**What you are asked to do:** Give back every entry below, unchanged.

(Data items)
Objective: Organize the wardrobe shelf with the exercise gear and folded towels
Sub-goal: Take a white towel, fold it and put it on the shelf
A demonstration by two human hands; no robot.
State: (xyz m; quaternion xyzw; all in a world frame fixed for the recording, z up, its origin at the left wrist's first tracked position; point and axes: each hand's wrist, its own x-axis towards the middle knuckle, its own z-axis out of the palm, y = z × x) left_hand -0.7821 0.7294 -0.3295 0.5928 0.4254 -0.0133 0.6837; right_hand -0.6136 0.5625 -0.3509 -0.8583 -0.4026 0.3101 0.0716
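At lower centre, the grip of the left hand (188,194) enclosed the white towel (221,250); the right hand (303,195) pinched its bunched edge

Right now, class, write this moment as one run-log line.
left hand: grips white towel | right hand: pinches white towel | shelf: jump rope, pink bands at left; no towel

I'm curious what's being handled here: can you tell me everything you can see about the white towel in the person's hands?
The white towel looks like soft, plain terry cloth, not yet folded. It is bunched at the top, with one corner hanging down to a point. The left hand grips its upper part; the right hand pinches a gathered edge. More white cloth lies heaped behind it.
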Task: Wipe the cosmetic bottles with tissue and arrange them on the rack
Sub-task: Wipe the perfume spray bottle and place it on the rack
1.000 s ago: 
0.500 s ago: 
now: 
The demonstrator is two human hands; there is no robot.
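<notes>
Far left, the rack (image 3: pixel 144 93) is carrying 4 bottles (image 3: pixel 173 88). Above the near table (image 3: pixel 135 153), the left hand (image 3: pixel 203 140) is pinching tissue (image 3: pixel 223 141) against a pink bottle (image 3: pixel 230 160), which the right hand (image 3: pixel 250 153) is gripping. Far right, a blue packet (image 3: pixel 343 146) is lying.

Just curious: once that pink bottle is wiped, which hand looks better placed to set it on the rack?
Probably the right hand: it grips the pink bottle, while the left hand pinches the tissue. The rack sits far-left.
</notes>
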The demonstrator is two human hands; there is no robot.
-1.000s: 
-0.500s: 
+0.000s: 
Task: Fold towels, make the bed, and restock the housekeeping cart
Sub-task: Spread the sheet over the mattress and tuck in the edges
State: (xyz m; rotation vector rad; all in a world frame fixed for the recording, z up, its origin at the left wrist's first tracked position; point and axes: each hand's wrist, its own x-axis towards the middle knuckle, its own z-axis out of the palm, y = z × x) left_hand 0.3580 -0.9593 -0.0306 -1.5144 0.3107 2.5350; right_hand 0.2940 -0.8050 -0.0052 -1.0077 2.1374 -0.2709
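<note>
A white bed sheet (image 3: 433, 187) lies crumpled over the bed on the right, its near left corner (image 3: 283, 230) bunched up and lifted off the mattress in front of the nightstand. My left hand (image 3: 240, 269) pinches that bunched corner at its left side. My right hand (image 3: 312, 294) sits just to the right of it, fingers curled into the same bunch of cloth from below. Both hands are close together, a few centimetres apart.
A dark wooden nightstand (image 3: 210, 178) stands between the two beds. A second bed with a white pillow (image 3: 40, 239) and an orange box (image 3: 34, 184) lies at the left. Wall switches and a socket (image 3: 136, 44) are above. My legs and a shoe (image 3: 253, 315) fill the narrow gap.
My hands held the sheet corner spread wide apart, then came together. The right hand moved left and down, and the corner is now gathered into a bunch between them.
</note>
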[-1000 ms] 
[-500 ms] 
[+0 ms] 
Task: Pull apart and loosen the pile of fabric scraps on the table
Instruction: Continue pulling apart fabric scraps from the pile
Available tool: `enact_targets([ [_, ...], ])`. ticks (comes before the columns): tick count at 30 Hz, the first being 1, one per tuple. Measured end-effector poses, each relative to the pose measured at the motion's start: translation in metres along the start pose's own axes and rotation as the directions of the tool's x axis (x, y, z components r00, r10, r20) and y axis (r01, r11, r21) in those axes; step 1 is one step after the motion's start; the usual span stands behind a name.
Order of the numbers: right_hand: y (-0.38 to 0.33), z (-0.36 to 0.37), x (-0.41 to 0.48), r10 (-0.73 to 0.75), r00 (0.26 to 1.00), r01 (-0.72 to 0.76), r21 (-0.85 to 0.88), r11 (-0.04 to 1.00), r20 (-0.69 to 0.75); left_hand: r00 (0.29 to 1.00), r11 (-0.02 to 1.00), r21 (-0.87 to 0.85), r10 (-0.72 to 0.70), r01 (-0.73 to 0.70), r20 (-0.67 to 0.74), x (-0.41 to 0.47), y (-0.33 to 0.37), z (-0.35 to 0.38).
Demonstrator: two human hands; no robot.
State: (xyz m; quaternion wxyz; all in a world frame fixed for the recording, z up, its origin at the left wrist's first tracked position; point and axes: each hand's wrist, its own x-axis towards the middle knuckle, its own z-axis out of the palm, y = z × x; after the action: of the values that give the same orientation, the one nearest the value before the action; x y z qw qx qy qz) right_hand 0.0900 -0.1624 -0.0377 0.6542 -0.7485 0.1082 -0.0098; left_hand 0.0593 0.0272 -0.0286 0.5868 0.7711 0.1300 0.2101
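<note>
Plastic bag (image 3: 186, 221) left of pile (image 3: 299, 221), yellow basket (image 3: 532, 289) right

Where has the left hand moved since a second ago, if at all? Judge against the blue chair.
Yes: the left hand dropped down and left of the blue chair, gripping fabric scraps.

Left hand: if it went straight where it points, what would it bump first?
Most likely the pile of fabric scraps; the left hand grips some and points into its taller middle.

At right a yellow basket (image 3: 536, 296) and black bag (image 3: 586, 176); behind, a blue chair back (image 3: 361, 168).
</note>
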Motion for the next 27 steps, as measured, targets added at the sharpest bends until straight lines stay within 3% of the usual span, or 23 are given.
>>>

**Response area:**
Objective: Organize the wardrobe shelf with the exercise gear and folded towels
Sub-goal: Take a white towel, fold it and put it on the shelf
A demonstration by two human hands; no robot.
State: (xyz m; quaternion xyzw; all in a world frame fixed for the recording, z up, its origin at the left wrist's first tracked position; point and axes: each hand's wrist, its own x-axis towards the middle knuckle, its own z-axis out of the palm, y = z × x) left_hand -0.7821 0.7294 -0.3295 0.5928 0.4254 -0.0133 0.6837; right_hand -0.6136 0.5625 -0.3509 -0.8583 -0.4026 0.3101 0.0716
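At lower centre, the grip of the left hand (188,194) enclosed the white towel (221,250); the right hand (303,195) pinched its bunched edge

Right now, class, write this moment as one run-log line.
left hand: grips white towel | right hand: pinches white towel | shelf: jump rope, pink bands at left; no towel

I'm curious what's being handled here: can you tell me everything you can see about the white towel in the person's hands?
The white towel looks like soft, plain terry cloth, not yet folded. It is bunched at the top, with one corner hanging down to a point. The left hand grips its upper part; the right hand pinches a gathered edge. More white cloth lies heaped behind it.
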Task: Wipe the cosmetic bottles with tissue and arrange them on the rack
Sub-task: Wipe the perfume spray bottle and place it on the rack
1.000 s ago: 
0.500 s ago: 
now: 
The demonstrator is two human hands; there is no robot.
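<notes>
Far left, the rack (image 3: pixel 144 93) is carrying 4 bottles (image 3: pixel 173 88). Above the near table (image 3: pixel 135 153), the left hand (image 3: pixel 203 140) is pinching tissue (image 3: pixel 223 141) against a pink bottle (image 3: pixel 230 160), which the right hand (image 3: pixel 250 153) is gripping. Far right, a blue packet (image 3: pixel 343 146) is lying.

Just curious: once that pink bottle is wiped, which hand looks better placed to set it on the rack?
Probably the right hand: it grips the pink bottle, while the left hand pinches the tissue. The rack sits far-left.
</notes>
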The demonstrator is two human hands; there is no robot.
-1.000s: 
-0.500s: 
+0.000s: 
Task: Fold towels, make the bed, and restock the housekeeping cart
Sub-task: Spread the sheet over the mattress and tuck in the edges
State: (xyz m; rotation vector rad; all in a world frame fixed for the recording, z up, its origin at the left wrist's first tracked position; point and axes: each hand's wrist, its own x-axis towards the middle knuckle, its own z-axis out of the palm, y = z × x) left_hand 0.3580 -0.9593 -0.0306 -1.5144 0.3107 2.5350; right_hand 0.2940 -0.8050 -0.0052 -1.0077 2.1374 -0.2709
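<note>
A white bed sheet (image 3: 433, 187) lies crumpled over the bed on the right, its near left corner (image 3: 283, 230) bunched up and lifted off the mattress in front of the nightstand. My left hand (image 3: 240, 269) pinches that bunched corner at its left side. My right hand (image 3: 312, 294) sits just to the right of it, fingers curled into the same bunch of cloth from below. Both hands are close together, a few centimetres apart.
A dark wooden nightstand (image 3: 210, 178) stands between the two beds. A second bed with a white pillow (image 3: 40, 239) and an orange box (image 3: 34, 184) lies at the left. Wall switches and a socket (image 3: 136, 44) are above. My legs and a shoe (image 3: 253, 315) fill the narrow gap.
My hands held the sheet corner spread wide apart, then came together. The right hand moved left and down, and the corner is now gathered into a bunch between them.
</note>
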[-1000 ms] 
[-500 ms] 
[+0 ms] 
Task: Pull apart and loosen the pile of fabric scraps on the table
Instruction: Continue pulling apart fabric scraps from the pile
Available tool: `enact_targets([ [_, ...], ])`. ticks (comes before the columns): tick count at 30 Hz, the first being 1, one per tuple. Measured end-effector poses, each relative to the pose measured at the motion's start: translation in metres along the start pose's own axes and rotation as the directions of the tool's x axis (x, y, z components r00, r10, r20) and y axis (r01, r11, r21) in those axes; step 1 is one step after the motion's start; the usual span stands behind a name.
Order of the numbers: right_hand: y (-0.38 to 0.33), z (-0.36 to 0.37), x (-0.41 to 0.48), r10 (-0.73 to 0.75), r00 (0.26 to 1.00), r01 (-0.72 to 0.76), r21 (-0.85 to 0.88), r11 (-0.04 to 1.00), r20 (-0.69 to 0.75); left_hand: r00 (0.29 to 1.00), r11 (-0.02 to 1.00), r21 (-0.87 to 0.85), r10 (-0.72 to 0.70), r01 (-0.73 to 0.70), r20 (-0.67 to 0.74), x (-0.41 to 0.47), y (-0.33 to 0.37), z (-0.35 to 0.38).
Demonstrator: two human hands; no robot.
State: (xyz m; quaternion wxyz; all in a world frame fixed for the recording, z up, its origin at the left wrist's first tracked position; point and axes: each hand's wrist, its own x-axis towards the middle knuckle, its own z-axis out of the palm, y = z × x; after the action: of the values that give the same orientation, the one nearest the value before the action; x y z qw qx qy qz) right_hand 0.0900 -0.1624 -0.0377 0.6542 -0.7485 0.1082 -0.0098; left_hand 0.0593 0.0272 -0.0286 0.5868 0.7711 0.1300 0.2101
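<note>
Plastic bag (image 3: 186, 221) left of pile (image 3: 299, 221), yellow basket (image 3: 532, 289) right

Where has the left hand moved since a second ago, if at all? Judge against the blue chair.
Yes: the left hand dropped down and left of the blue chair, gripping fabric scraps.

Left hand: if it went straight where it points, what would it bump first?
Most likely the pile of fabric scraps; the left hand grips some and points into its taller middle.

At right a yellow basket (image 3: 536, 296) and black bag (image 3: 586, 176); behind, a blue chair back (image 3: 361, 168).
</note>
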Motion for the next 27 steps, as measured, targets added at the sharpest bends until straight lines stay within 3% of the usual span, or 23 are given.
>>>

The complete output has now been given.